### Problem requirements
Word for word, output every line of the material below, minus pictures.

### Stored data
----------------------------------------
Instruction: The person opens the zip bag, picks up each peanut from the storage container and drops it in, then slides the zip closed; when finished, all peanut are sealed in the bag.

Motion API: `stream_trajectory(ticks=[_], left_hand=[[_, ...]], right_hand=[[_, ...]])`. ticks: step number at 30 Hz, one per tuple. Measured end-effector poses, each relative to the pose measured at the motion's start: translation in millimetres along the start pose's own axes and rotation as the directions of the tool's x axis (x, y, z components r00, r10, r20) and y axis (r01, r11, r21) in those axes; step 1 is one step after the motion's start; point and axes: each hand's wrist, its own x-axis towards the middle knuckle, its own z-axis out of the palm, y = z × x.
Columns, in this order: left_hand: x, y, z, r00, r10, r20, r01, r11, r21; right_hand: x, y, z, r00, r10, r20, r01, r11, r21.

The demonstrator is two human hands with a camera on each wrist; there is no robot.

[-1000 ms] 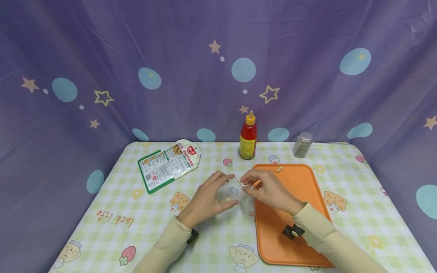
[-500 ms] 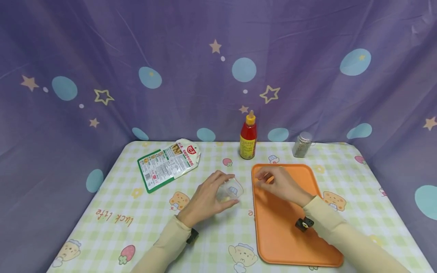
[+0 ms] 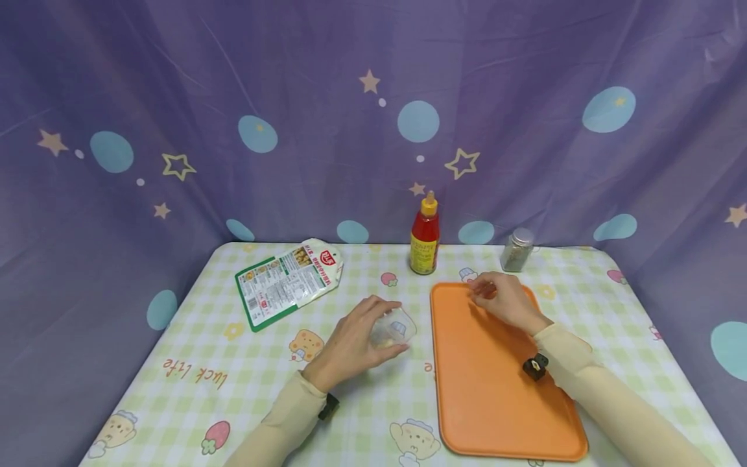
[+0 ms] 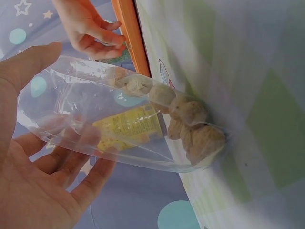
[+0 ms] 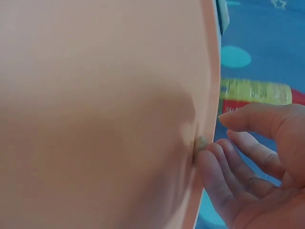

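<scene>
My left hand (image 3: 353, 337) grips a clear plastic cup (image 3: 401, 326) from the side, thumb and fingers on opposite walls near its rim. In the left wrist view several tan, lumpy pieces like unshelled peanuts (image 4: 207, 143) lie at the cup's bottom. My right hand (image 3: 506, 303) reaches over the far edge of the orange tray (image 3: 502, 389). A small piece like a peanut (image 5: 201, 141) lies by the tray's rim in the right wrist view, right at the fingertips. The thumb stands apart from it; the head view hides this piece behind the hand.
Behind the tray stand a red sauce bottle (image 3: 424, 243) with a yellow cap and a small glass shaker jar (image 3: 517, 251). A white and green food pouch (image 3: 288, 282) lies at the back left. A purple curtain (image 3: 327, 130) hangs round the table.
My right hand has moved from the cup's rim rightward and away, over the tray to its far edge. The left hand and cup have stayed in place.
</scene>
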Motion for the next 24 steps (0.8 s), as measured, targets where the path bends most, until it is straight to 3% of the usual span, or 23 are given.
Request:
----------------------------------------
### Result for this task
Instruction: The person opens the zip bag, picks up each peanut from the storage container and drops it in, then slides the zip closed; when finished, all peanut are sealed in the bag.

Motion API: `stream_trajectory(ticks=[_], left_hand=[[_, ...]], right_hand=[[_, ...]])`. ticks: step number at 30 Hz, one per tuple. Measured end-effector poses, each relative to the pose measured at the motion's start: translation in millimetres along the start pose's own axes and rotation as the directions of the tool's x axis (x, y, z components r00, r10, r20) and y axis (r01, r11, r21) in those axes; step 1 is one step after the motion's start; point and axes: each hand's wrist, its own x-axis towards the middle knuckle, its own z-axis out of the palm, y = z × x.
Columns, in this order: left_hand: x, y, z, r00, r10, r20, r01, r11, r21; right_hand: x, y, z, r00, r10, r20, r01, r11, r21.

The demonstrator is two human hands with a camera on each wrist; there is no robot.

[-1000 ms] 
[-500 ms] 
[+0 ms] 
[+0 ms] 
[+0 ms] 

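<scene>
My left hand (image 3: 353, 337) grips a clear plastic cup (image 3: 401, 326) from the side, thumb and fingers on opposite walls near its rim. In the left wrist view several tan, lumpy pieces like unshelled peanuts (image 4: 207, 143) lie at the cup's bottom. My right hand (image 3: 506, 303) reaches over the far edge of the orange tray (image 3: 502, 389). A small piece like a peanut (image 5: 201, 141) lies by the tray's rim in the right wrist view, right at the fingertips. The thumb stands apart from it; the head view hides this piece behind the hand.
Behind the tray stand a red sauce bottle (image 3: 424, 243) with a yellow cap and a small glass shaker jar (image 3: 517, 251). A white and green food pouch (image 3: 288, 282) lies at the back left. A purple curtain (image 3: 327, 130) hangs round the table.
My right hand has moved from the cup's rim rightward and away, over the tray to its far edge. The left hand and cup have stayed in place.
</scene>
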Motion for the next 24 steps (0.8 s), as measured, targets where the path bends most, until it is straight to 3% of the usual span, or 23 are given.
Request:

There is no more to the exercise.